Rich Dalton - Sr. Consultant, Risk Adjustment
Rich is an expert in encounter submissions and risk adjustment efforts. He has managed encounter submission and risk adjustment analytics teams across Medicare Advantage, ACA and Medicaid programs, along with risk adjustment operations and RADV for the ACA Marketplace.
He has designed, deployed, analyzed, and refined prospective and retrospective programs. Rich draws on his extensive experience with data for continuous improvement and optimization of risk adjustment efforts, aimed at maximizing ROI and minimizing costs.
Rich has also served as an encounter (EDPS/Medicaid) and Edge Server platform product-owner, managing requested or required changes to software.
Prior to working in the healthcare industry, he spent 15 years using advanced quantitative analytics to improve customer loyalty and retention across banking, market research and database marketing agencies.
Darlene Dulac - Sr. Consultant, Compliance & Audit
Darlene is a member of ACG’s Government Programs Practice Group. She brings broad expertise in organizational development and compliance management in the Medicare and Medicaid arenas. For over a dozen years, she has held senior legal and compliance roles within the insurance and managed care industries, where she has led activities as diverse as health plan start-up, management of JCAHO and NCQA accreditation, state and CMS regulatory oversight audits, managed line responsibility for grievances and appeals, sales agent oversight and market conduct along with business processes and policy for corporate record retention. She has previously worked for Centene Corporation, AmeriGroup and United Healthcare.
Eric Fuller - Director, Data Services / Analytics, Data Audit
Eric has more than 30 years of experience in leading ATTAC’s data analytics group. He is adept in design and development of application front-end and back-end solutions to support numerous business needs. Eric is an experienced data technician and architect of database systems to support analytics and production applications. He is deeply experienced in ACA risk model, CMS Medicare universes and other data models used in government healthcare programs.
Prior to joining ATTAC Consulting Group, Eric service as chief security officer for Referral MD, COO /VP of application development at CRM Solutions, director of applications for AeroSoft, and senior project engineer for CFD Research Corporation.

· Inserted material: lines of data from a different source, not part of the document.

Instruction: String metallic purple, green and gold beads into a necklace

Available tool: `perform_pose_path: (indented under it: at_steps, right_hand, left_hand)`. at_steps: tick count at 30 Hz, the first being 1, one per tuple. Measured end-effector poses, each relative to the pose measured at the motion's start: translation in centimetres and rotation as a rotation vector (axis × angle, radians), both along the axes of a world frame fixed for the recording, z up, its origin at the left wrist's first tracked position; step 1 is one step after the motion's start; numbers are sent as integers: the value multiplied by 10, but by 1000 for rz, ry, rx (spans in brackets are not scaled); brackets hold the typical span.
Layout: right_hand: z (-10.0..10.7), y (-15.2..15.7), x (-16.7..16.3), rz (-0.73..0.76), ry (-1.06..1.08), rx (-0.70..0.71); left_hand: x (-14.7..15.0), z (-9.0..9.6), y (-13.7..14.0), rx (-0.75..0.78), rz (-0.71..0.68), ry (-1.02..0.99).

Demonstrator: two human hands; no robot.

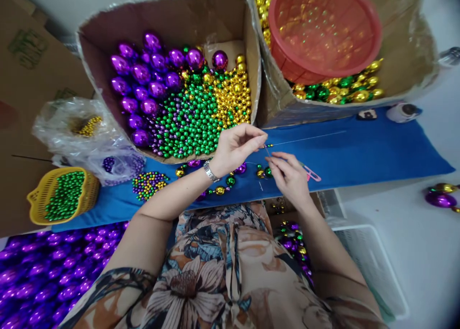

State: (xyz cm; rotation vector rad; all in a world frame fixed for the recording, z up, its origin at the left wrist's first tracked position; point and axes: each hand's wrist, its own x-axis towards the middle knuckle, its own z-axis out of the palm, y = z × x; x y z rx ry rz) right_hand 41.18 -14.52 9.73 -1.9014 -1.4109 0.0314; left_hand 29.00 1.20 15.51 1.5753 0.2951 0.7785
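Over the blue cloth, my left hand (pixel 240 146), with a metal watch on its wrist, pinches a thin beaded thread at thumb and fingertip. Small beads (pixel 270 146) sit beside these fingertips, and a pale thread (pixel 309 138) stretches off to the right. My right hand (pixel 290 176) is closed just below, its fingertips on a thin needle-like piece (pixel 268 151). A pink-handled tool (pixel 312 172) shows from behind the right hand; whether it is held or lies there, I cannot tell. Under my hands lies a strand of purple, green and gold beads (pixel 220 190).
A cardboard box (pixel 108 87) of sorted beads stands ahead, with another box (pixel 402 56) bearing a red basket (pixel 325 75) at its right. Left are a yellow basket (pixel 92 195) of green beads, loose small beads (pixel 149 185) and plastic bags (pixel 53 123). A bottle (pixel 400 113) stands far right.
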Motion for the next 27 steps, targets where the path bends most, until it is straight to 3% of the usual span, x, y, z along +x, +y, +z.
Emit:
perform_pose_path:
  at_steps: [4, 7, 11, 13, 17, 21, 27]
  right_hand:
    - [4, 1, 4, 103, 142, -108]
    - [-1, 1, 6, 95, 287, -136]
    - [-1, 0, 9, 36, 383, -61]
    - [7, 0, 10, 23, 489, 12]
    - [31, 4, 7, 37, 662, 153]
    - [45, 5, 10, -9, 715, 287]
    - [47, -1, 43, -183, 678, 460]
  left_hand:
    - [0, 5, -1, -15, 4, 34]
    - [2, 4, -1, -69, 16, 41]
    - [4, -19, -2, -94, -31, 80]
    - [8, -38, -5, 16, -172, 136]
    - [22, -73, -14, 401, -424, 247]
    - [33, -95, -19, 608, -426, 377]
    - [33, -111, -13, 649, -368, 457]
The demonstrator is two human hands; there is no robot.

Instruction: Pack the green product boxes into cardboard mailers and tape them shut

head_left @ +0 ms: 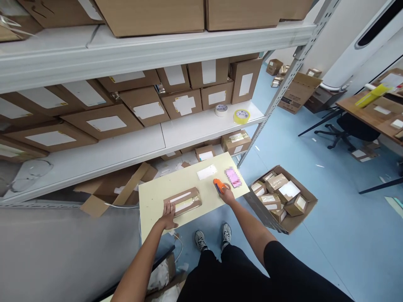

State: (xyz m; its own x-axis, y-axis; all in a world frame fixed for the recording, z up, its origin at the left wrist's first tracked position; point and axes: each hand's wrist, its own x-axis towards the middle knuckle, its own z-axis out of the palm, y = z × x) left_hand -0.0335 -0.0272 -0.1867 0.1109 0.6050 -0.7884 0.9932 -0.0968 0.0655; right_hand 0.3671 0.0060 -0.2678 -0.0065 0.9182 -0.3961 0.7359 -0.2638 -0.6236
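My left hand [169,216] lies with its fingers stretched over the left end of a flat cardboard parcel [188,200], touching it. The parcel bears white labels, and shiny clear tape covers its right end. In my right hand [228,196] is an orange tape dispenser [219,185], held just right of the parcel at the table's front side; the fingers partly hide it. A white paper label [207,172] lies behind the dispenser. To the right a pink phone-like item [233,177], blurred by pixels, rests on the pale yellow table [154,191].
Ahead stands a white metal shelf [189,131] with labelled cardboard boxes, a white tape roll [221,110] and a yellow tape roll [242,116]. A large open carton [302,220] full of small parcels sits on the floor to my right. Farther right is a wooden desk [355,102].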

Tina Gallagher - Market Manager, Provider Network Management
Tina is a provider network contracting leader with 25+ years’ experience building Medicare, Medicaid and Marketplace networks and applying value-based payment models. She has C-Suite expertise in managing all aspects of health plan operations, including P&L, policy, strategy, plan management, network development, regulatory and compliance.
Prior to joining ATTAC, Tina held state plan president positions with United Health Group of Mississippi and Molina Healthcare of Missouri. She served as executive director at Harmony Health, with responsibility for regional and statewide health plan performance, and various leadership positions within Coventry Healthcare (Missouri).
David P. Giles - Sr. Consultant, Provider Network Management
David has more than 30 years of experience provider reimbursement, risk-based contracting and value-based payment models. He works with health plans, physician groups, IPAs, medical groups and hospitals. He has extensive experience in market and product development, healthcare reimbursement and financing, development, and management of large-scale provider networks. David has worked with commercial, Medicare, Medicaid, and dual-eligible health plans and their contracted providers on the design and implementation of value and risk-based reimbursement, and in setting up data analytics to evaluate and monitor success.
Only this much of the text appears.